• **Aim of the task**:
Omit the images, then repeat the listing exactly.
-.-.-
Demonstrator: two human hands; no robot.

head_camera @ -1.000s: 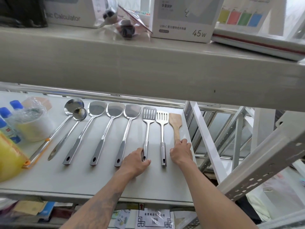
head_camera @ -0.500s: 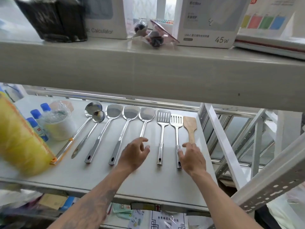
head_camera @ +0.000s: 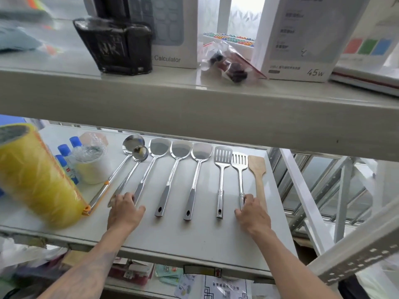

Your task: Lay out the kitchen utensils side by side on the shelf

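fingers (head_camera: 248, 198) now on slotted spatula (head_camera: 239, 169) (left hand (head_camera: 125, 212) leftward)

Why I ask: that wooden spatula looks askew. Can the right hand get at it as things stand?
Probably yes: the right hand rests beside the wooden spatula, with nothing lying between them.

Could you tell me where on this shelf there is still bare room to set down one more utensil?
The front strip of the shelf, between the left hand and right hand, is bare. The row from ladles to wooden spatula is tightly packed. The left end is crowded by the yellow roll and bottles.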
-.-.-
• **Solved problem**:
Demonstrator: two human hands; no robot.

head_camera @ -1.000s: 
head_camera @ -0.500s: 
head_camera @ +0.000s: 

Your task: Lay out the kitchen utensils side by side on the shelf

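fingers (head_camera: 248, 198) now on slotted spatula (head_camera: 239, 169) (left hand (head_camera: 125, 212) leftward)

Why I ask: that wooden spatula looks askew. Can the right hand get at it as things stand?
Probably yes: the right hand rests beside the wooden spatula, with nothing lying between them.

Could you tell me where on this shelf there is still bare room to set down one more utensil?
The front strip of the shelf, between the left hand and right hand, is bare. The row from ladles to wooden spatula is tightly packed. The left end is crowded by the yellow roll and bottles.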

The exercise is fully answered.